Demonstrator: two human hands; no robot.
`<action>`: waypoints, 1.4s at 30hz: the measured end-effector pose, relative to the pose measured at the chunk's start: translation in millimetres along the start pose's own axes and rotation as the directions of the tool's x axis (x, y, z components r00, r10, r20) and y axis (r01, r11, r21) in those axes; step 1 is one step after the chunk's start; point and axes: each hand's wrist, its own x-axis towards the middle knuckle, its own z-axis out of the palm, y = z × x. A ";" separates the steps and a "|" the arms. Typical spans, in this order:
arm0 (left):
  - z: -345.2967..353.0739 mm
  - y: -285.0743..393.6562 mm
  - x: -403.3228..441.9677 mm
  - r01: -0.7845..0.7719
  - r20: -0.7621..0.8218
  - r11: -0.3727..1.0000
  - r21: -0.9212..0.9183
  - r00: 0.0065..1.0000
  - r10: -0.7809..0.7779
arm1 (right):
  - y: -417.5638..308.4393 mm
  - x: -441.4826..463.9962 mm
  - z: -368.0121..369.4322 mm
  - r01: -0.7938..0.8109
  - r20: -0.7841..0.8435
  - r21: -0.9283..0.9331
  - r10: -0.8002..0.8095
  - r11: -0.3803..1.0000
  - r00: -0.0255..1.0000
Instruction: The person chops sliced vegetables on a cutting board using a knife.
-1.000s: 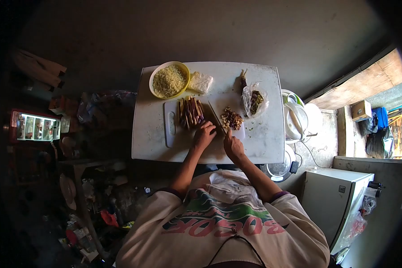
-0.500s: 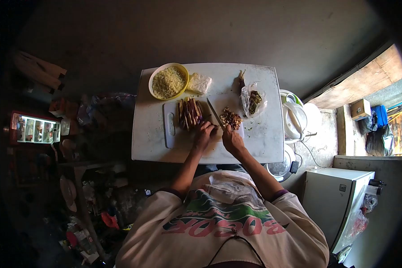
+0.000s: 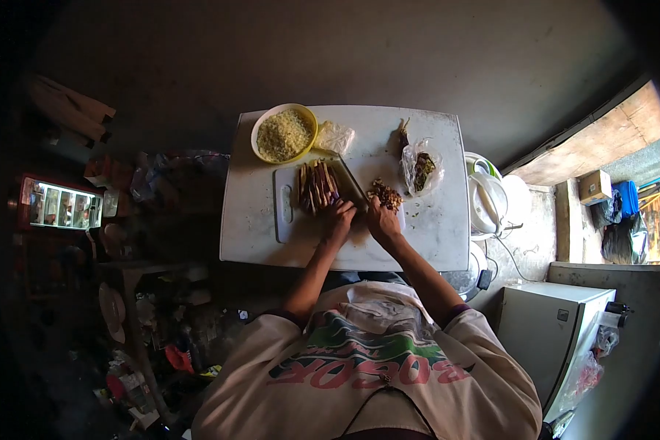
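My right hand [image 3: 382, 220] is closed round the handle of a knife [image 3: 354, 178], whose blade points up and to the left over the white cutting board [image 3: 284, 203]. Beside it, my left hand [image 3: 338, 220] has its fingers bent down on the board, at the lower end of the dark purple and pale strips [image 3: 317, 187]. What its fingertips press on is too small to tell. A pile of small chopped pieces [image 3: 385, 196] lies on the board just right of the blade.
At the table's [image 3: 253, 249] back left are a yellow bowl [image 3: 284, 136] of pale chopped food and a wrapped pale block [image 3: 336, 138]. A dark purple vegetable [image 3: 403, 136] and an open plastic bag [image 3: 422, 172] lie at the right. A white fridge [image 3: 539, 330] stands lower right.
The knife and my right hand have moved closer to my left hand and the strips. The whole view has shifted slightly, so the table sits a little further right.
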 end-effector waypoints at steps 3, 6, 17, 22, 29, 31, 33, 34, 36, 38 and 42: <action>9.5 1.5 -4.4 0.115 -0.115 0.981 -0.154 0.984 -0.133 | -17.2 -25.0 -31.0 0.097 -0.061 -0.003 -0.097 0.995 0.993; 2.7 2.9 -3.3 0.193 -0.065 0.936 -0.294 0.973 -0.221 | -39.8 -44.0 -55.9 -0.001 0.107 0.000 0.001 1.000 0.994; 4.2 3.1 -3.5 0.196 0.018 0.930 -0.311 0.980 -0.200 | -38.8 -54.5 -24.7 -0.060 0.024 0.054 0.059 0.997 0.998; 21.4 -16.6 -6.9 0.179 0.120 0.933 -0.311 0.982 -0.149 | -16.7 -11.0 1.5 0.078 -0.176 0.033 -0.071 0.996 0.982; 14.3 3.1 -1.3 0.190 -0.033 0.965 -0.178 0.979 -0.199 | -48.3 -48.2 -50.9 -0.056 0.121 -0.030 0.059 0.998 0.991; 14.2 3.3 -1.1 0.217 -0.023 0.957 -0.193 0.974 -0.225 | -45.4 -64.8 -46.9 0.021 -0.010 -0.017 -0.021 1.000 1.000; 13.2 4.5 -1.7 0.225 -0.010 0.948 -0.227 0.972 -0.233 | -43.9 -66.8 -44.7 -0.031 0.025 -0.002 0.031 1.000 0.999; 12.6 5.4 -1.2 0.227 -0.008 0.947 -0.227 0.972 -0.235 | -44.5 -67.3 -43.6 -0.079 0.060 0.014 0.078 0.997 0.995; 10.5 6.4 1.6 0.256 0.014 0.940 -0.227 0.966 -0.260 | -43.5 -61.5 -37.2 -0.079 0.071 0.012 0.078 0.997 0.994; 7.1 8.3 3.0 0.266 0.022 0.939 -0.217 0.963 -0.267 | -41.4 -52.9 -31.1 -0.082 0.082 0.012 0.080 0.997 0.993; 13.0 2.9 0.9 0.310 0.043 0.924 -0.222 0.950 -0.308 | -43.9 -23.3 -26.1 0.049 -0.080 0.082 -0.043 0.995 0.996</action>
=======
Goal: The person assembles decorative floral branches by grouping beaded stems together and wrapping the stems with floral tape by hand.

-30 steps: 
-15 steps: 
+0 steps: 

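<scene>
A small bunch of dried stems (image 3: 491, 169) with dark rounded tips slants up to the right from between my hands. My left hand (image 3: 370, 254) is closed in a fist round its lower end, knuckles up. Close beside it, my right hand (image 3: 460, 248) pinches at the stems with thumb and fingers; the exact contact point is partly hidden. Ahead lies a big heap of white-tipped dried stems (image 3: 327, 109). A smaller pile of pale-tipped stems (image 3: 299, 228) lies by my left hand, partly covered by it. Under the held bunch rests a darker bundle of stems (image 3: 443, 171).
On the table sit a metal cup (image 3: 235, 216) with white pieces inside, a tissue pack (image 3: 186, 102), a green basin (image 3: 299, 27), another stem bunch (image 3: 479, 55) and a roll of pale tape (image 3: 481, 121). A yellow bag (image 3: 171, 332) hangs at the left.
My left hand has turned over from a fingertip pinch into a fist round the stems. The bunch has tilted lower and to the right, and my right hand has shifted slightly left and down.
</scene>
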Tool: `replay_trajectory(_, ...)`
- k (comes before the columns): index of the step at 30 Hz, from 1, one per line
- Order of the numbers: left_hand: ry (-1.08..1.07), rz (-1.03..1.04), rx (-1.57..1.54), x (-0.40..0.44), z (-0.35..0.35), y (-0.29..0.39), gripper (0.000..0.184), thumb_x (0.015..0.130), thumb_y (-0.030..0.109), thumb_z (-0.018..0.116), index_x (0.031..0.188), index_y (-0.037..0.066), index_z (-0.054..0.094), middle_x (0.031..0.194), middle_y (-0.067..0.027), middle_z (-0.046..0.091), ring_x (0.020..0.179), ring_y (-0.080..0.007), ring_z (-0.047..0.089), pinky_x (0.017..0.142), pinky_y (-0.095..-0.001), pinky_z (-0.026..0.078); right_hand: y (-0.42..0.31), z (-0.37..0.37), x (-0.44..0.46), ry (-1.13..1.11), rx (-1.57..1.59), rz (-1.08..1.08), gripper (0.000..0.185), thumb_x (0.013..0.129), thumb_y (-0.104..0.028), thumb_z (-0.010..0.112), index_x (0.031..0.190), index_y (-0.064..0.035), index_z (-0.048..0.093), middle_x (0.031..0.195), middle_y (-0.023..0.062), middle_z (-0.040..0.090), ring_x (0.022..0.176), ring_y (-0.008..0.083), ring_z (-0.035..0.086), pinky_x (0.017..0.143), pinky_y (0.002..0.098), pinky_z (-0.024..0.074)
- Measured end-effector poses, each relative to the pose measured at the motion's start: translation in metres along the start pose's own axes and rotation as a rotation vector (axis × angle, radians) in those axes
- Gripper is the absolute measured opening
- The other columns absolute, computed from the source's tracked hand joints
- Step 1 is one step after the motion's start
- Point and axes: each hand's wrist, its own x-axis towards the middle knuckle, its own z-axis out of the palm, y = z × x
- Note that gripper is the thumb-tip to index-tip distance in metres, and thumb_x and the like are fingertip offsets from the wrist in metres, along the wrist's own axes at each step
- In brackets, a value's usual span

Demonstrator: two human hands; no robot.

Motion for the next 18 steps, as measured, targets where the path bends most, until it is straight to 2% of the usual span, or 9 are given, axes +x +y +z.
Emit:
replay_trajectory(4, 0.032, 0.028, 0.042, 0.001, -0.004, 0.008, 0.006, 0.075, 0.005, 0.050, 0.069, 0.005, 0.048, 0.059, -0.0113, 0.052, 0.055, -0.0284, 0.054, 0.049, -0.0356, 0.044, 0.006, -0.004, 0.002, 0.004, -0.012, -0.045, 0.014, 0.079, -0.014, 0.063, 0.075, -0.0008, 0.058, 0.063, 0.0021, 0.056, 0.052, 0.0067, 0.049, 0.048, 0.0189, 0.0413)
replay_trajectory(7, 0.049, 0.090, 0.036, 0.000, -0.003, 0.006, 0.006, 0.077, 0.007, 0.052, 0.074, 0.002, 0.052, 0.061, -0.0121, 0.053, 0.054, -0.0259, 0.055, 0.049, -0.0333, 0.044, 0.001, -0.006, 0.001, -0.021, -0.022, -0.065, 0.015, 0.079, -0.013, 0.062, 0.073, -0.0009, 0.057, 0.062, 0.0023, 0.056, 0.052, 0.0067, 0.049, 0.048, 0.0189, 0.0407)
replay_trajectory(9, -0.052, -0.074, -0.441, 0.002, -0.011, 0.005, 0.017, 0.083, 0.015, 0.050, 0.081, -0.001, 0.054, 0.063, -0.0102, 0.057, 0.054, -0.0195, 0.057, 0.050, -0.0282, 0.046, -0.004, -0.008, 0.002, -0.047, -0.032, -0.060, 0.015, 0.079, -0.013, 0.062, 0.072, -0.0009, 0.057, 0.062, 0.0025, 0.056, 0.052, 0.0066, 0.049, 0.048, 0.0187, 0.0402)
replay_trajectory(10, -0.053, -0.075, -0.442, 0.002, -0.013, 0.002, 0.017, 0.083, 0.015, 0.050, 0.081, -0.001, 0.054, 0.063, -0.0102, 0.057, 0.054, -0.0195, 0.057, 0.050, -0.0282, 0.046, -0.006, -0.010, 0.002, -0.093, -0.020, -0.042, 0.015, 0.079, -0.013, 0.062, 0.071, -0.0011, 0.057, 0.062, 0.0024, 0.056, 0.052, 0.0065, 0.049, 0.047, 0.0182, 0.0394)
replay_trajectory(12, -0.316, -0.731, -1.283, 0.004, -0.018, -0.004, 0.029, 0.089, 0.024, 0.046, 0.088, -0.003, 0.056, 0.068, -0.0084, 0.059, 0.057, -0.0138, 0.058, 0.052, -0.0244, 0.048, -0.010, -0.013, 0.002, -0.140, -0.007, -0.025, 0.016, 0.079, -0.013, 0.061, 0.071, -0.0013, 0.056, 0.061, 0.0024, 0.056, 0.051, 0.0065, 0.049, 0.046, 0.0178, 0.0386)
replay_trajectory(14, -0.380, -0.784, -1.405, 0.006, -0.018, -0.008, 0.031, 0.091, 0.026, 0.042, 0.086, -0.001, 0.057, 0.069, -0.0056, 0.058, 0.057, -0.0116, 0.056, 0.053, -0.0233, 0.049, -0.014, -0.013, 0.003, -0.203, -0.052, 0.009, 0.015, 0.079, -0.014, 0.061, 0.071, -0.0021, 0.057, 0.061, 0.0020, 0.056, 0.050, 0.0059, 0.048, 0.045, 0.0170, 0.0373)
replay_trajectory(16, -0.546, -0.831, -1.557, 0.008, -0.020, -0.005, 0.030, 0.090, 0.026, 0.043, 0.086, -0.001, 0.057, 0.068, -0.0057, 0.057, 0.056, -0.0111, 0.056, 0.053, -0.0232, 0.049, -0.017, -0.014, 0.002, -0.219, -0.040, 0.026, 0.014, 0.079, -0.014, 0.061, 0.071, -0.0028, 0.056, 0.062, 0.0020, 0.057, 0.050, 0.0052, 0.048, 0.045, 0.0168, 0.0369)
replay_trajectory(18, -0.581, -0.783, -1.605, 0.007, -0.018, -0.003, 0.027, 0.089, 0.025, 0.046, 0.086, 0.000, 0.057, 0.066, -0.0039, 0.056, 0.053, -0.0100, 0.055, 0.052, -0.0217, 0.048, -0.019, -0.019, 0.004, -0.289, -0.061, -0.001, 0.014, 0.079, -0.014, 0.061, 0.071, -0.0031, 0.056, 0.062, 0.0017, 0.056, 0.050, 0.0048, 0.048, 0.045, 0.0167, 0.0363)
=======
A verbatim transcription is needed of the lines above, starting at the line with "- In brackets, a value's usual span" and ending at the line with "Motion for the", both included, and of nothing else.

- In brackets, a value's usual span

Demonstrator: two human hands; no robot.

Motion for the next 18 steps, as measured, targets where the path bends most, until it is straight to 2% of the usual span, or 9 are given, axes +x +y +z.

The answer is complete, and the exercise is done.